▶ [DIRECTIONS FOR THIS TASK] The answer must consist of every line in the data that contains "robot".

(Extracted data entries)
»»
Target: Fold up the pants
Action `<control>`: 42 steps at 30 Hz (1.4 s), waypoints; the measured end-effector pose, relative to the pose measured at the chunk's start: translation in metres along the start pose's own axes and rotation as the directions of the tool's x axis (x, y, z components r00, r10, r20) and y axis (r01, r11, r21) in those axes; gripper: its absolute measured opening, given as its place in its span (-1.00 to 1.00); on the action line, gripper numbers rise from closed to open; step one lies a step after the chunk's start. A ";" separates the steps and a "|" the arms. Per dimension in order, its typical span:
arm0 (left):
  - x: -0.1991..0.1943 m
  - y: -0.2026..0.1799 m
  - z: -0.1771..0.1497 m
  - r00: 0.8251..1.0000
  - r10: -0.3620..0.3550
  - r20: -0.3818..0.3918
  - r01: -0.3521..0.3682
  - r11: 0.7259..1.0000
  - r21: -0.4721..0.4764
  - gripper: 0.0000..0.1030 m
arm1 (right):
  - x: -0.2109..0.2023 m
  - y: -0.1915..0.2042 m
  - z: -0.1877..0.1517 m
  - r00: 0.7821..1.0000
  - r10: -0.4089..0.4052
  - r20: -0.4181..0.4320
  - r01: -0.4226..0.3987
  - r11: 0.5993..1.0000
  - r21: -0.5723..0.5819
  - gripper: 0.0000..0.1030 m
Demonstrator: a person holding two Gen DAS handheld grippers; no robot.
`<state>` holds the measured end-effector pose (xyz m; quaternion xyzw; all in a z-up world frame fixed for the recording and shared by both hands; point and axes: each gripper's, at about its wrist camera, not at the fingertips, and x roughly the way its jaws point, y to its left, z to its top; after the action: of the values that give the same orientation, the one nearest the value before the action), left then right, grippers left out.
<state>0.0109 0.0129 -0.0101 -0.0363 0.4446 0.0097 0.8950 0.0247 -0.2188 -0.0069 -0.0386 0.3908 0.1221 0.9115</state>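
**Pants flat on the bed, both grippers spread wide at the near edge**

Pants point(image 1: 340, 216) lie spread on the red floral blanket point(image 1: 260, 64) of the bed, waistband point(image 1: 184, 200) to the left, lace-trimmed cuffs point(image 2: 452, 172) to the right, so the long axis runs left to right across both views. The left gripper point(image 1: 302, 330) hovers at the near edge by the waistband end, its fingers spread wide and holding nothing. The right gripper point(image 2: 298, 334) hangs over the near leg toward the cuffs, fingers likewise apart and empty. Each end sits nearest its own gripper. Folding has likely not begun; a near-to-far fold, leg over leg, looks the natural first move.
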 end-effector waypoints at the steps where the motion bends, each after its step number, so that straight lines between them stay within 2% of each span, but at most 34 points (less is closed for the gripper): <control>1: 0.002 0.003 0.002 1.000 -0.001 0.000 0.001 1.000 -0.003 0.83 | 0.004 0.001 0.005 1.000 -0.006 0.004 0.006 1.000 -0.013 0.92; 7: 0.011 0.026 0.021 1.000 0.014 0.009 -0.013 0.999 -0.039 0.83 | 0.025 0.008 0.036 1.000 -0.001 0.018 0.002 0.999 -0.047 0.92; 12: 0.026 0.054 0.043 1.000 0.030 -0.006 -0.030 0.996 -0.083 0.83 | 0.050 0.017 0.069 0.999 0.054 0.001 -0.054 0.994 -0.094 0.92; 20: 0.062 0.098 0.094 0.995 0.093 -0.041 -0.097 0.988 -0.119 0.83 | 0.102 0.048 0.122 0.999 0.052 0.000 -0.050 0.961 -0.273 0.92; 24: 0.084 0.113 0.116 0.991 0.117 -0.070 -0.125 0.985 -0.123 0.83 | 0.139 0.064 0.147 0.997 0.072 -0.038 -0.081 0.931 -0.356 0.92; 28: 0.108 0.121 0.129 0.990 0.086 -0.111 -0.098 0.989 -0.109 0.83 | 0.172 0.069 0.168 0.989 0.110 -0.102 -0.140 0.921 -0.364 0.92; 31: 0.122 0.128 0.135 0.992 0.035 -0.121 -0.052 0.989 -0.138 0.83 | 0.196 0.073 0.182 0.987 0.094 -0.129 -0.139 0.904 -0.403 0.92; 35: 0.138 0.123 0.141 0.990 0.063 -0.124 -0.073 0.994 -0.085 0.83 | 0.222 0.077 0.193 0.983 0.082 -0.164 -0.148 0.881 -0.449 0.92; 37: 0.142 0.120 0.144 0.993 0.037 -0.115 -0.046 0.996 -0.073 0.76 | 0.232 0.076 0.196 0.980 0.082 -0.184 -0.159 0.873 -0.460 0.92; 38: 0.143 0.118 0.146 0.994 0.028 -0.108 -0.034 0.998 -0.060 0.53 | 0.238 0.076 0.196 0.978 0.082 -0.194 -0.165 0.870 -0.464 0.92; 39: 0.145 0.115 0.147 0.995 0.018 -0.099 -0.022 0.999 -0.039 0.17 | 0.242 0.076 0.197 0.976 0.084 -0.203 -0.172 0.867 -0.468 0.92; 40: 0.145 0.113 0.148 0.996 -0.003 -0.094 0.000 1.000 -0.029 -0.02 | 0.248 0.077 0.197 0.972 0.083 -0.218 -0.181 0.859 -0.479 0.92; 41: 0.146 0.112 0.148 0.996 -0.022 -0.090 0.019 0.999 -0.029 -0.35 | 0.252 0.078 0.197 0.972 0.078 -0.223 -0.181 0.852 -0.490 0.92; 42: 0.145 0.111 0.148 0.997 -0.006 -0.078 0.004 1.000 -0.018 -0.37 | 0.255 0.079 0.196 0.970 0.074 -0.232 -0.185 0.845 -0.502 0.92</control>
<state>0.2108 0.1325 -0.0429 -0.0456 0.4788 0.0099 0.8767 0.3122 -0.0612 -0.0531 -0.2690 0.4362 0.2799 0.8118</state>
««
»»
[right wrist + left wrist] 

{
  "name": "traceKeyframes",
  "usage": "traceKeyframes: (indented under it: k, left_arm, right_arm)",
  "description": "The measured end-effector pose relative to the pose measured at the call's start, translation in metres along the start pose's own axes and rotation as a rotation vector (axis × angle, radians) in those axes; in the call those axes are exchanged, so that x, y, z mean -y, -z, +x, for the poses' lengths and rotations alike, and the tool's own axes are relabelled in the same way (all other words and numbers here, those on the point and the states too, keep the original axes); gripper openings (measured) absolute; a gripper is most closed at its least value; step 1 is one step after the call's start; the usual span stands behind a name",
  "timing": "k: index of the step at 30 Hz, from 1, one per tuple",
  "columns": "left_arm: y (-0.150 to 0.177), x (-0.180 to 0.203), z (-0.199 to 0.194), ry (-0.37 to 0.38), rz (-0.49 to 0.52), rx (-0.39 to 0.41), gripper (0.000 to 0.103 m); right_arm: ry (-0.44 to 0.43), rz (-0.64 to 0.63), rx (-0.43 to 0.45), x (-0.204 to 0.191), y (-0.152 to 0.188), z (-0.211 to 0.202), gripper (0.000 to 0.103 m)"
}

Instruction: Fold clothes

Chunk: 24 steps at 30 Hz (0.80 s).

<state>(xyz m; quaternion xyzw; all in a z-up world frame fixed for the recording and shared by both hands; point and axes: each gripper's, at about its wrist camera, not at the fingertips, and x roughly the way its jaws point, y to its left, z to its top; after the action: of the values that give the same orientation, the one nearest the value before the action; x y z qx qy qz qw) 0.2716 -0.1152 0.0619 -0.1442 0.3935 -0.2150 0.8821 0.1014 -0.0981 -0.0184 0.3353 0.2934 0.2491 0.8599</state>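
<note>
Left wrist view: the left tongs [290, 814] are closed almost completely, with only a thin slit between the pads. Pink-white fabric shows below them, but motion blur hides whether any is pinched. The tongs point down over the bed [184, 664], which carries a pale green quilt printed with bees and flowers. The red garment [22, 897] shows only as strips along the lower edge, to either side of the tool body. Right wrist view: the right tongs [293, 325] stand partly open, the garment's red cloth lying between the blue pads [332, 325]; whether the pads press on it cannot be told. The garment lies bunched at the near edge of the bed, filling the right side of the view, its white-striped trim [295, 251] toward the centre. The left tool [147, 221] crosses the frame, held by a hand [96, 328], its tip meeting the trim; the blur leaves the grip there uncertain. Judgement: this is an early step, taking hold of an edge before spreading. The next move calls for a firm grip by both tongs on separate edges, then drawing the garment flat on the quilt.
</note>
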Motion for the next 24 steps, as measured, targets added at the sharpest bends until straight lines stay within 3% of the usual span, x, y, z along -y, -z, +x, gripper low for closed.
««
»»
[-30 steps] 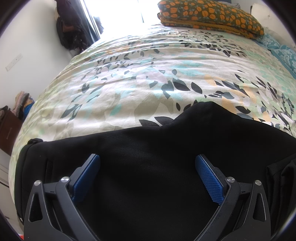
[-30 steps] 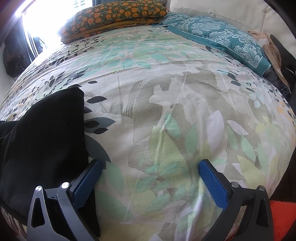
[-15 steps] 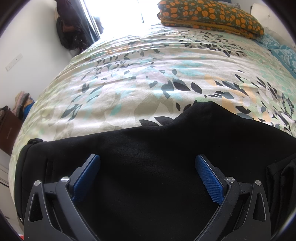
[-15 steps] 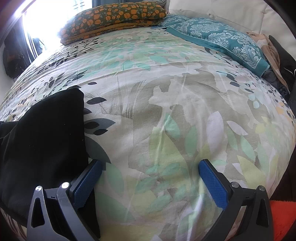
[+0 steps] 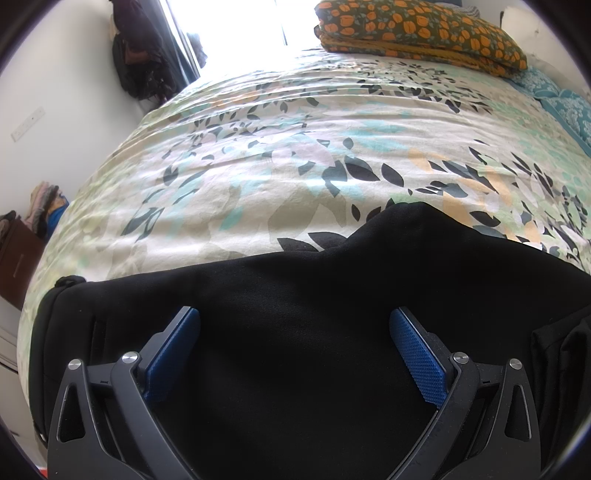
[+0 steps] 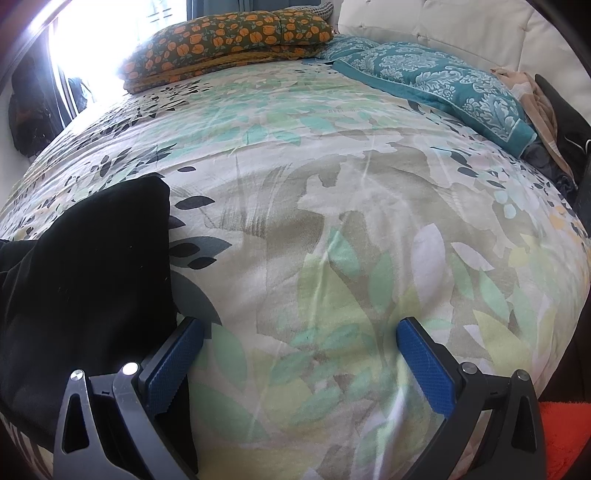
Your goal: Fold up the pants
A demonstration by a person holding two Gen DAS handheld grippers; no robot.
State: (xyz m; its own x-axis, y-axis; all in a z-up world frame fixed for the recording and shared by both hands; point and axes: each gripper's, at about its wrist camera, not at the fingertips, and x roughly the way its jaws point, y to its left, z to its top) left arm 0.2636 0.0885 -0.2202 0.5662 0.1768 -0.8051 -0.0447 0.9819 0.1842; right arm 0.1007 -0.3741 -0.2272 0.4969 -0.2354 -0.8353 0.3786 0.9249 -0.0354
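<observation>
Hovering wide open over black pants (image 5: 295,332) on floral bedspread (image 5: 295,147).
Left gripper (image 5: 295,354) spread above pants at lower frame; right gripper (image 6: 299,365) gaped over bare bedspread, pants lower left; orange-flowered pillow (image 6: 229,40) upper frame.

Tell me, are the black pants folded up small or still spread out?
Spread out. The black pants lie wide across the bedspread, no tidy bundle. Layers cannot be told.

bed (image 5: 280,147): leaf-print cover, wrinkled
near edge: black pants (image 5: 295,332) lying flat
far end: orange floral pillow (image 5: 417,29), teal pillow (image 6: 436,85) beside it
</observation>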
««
▶ [OUTPUT FOR THIS TASK]
Demonstrator: a person holding two Gen DAS handheld grippers; no robot.
A demonstration by a person holding two Gen DAS handheld grippers; no robot.

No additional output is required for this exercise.